I have been stuck on this problem for a couple days.
We know that every set theoretic injections have a left inverse: $$\forall x,y(f(x)=f(y)\implies x=y)$$
Iff ... $$\exists g:\text{im}(f)\to\text{dom}(f)\forall x(g\circ f(x)=x)$$
I have been trying to prove the same for second-order "injections".
$$\forall x,y(Fx=Fy\implies x=y)$$
Iff
$$\exists_FG\forall x(GFx=x)$$
Briefly, my tools are ...
Axiom of Choice $$\forall_PP(\forall x\exists yPxy\implies \exists_FF\forall xPxFx)$$
Theorem: Partial Function $$\forall_P P,Q(\forall x(Px\implies \exists yQxy)\implies\exists_FF \forall x(Px\implies QxFx))$$
Theorem: Unique Function $$\forall_PP(\forall x\exists! yPxy\implies\exists!_FF\forall xPxFx)$$
Theorem: Surjection iff Right Inverse $$\forall_FF(\forall x\exists y(Fy=x)\iff\exists_F G\forall x(FGx=x))$$
Axiom of Comprehension $$\exists_PP\forall\langle x\rangle_n(P^n\langle x\rangle_n\iff\Phi\langle x\rangle_n)$$
Where $\Phi$ is any formula and $\langle x\rangle_n$ is $n$ variables.
In addition, all first-order with equality axioms are theorems.

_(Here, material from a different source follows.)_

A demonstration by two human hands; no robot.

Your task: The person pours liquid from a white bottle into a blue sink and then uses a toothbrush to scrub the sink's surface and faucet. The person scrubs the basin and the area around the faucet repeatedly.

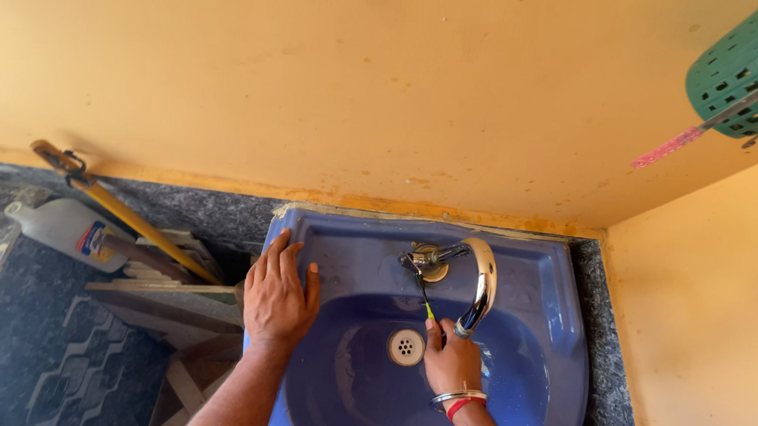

This is for my personal study, so there is no guarantee that this is proveable.
But there is so little study into second-order logic, I think any answer would be appreciated by many.
My Attempts at a Proof
Assumption: $$Fx=Fy\implies x=y$$
I know by first-order logic that there is some c for any arbitrary variable x: $$x=c$$
Therefore, by consequent's conditional: $$Fx=y\implies x=c$$
By comprehension we can define a predicate from here: $$Pyz$$
Existential generalization $$\exists zPyz$$
Universal generalization on $y$ $$\forall y\exists zPyz$$
We can use choice now: $$\exists_FG\forall yPyGy$$
And convert it back to a formula: $$\forall y(Fx=y\implies x=Gy)$$
Now choose $y$ to be $Fx$: $$Fx=Fx\implies x=GFx$$
Therefore ... $$x=GFx$$
And
$$GFx=x$$
Now existential generalization ... $$\exists_FG(GFx=x)$$
Universal generalization... $$\forall x\exists_FG(GFx=x)$$
But NO! I need ... $$\exists_F G\forall x(GFx=x)$$
This is where I get stuck. I know I must use the assumption somehow but I don't know how.
I can prove: $$\forall x(\exists_y(Fy=x)\iff \exists!y(Fy=x))$$
And from here maybe(?) I can do something. But I don't know. I'm stuck.